* [Dataset excerpts]
Start of Block
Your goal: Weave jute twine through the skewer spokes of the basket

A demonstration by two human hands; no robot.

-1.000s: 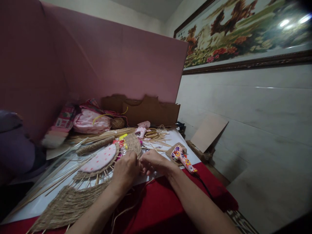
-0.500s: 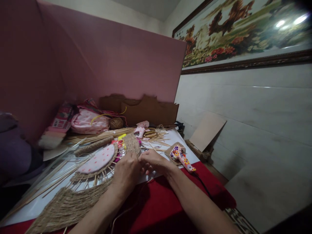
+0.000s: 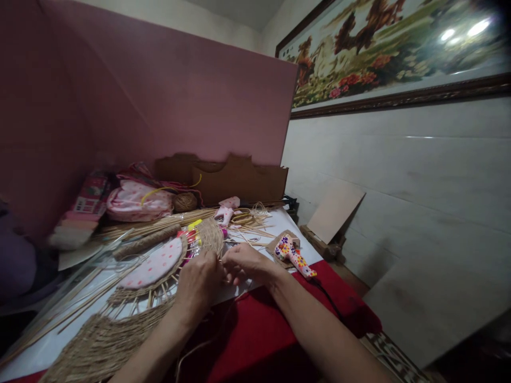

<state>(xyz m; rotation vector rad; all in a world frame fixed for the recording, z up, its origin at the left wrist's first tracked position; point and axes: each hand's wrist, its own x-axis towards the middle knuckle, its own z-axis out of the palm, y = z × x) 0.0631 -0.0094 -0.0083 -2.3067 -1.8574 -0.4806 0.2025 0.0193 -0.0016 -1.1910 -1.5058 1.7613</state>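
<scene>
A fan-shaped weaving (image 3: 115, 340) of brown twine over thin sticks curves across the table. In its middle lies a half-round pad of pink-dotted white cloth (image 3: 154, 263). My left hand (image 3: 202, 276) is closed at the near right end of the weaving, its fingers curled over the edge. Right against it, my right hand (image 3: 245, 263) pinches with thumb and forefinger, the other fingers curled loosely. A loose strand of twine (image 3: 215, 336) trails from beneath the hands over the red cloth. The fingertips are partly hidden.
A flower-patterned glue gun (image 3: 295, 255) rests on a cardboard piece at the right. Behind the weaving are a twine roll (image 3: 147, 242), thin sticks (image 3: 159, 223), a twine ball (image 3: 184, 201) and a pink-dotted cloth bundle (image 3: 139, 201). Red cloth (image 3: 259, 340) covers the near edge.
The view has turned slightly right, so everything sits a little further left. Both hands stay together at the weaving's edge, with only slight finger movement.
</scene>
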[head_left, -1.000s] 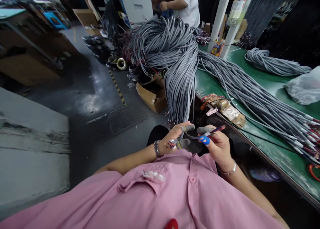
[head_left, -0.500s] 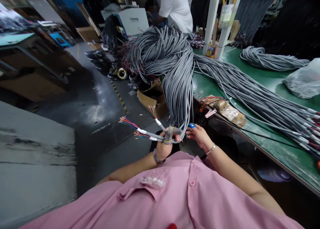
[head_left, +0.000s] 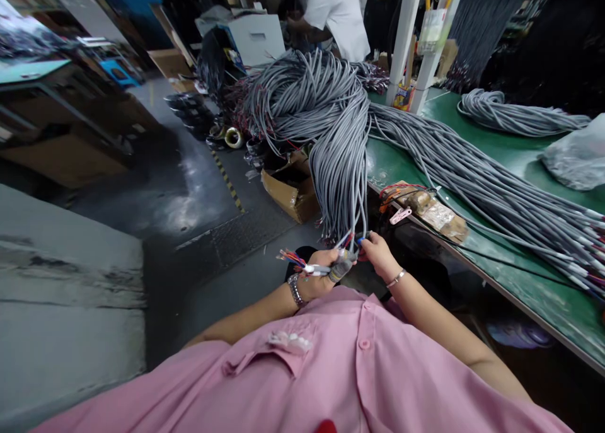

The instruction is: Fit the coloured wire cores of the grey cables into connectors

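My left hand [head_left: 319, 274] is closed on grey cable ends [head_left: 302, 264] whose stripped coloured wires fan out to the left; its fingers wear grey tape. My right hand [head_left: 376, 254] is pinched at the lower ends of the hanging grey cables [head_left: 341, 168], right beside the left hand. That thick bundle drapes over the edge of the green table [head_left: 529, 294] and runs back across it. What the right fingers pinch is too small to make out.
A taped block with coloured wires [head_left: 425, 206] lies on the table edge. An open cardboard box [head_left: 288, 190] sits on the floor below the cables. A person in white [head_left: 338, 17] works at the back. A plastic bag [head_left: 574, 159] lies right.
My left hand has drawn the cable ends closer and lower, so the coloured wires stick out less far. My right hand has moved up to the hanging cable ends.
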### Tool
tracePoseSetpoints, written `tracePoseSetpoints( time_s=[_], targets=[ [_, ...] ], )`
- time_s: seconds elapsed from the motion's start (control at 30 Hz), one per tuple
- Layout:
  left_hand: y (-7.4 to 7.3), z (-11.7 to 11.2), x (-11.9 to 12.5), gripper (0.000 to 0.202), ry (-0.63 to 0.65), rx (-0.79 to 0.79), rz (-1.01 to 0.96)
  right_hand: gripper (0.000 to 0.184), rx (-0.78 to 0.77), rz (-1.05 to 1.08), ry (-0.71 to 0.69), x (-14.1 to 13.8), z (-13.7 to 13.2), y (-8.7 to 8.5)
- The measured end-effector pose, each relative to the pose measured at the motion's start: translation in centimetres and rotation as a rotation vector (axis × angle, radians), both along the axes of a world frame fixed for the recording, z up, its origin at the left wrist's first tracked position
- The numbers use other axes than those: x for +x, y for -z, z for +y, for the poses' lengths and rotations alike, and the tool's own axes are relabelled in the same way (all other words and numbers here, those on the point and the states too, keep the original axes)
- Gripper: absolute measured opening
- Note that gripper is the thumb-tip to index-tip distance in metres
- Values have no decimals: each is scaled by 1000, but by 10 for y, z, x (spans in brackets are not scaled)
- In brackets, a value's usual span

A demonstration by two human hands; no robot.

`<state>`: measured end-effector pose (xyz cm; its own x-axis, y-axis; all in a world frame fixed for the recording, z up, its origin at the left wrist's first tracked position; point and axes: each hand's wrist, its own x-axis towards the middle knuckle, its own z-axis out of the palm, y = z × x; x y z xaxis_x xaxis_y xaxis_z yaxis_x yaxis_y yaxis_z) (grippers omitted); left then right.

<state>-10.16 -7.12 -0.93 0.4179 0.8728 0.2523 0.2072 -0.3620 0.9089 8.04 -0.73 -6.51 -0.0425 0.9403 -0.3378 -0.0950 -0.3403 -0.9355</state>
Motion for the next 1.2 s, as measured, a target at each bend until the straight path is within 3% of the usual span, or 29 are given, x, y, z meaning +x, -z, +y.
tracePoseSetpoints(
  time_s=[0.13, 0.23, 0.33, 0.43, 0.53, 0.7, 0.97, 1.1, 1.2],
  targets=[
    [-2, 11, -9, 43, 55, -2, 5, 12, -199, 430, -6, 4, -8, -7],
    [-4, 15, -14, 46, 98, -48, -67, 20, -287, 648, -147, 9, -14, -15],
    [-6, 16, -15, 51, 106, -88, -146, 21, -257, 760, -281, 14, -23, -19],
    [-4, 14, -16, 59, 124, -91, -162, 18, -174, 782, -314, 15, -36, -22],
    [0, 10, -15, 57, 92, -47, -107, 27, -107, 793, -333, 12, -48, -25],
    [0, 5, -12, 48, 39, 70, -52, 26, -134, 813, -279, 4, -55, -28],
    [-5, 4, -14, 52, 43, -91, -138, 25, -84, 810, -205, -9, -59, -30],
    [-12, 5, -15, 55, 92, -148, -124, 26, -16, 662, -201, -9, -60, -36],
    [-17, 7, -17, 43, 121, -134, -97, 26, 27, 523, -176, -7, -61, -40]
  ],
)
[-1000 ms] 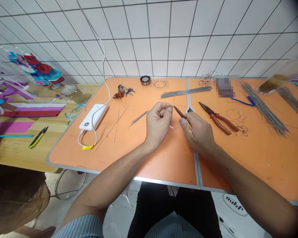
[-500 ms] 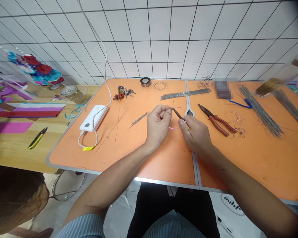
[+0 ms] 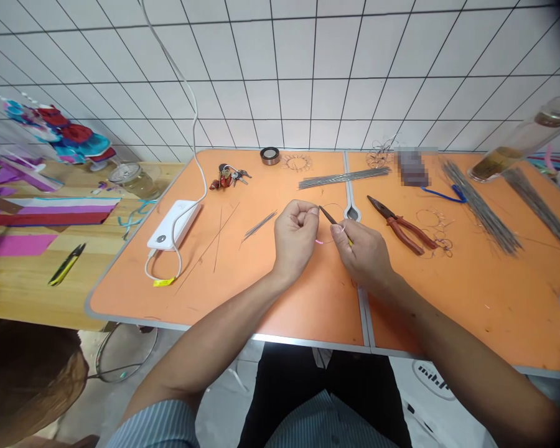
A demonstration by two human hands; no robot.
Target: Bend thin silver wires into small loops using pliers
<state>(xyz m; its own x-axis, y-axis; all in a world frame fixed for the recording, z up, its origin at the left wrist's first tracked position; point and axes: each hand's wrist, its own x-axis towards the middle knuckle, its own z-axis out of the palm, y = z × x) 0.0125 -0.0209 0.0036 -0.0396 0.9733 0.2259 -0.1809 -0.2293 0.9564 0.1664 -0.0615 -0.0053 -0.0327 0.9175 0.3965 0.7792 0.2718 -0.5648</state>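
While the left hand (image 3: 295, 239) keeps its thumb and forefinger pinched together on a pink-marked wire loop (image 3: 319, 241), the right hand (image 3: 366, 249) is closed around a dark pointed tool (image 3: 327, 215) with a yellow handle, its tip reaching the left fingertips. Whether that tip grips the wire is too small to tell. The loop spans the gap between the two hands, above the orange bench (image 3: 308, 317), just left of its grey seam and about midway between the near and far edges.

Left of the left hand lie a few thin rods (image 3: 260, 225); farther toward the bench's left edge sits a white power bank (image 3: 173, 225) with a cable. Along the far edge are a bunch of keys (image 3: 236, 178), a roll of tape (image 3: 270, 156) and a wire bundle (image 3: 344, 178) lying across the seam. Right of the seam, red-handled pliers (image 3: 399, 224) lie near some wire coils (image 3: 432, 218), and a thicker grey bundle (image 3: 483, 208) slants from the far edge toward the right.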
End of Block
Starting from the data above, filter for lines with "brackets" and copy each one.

- Values have no decimals: each is scaled by 1000, but by 10 for y, z, x (spans in brackets are not scaled)
- In brackets, a value's usual span

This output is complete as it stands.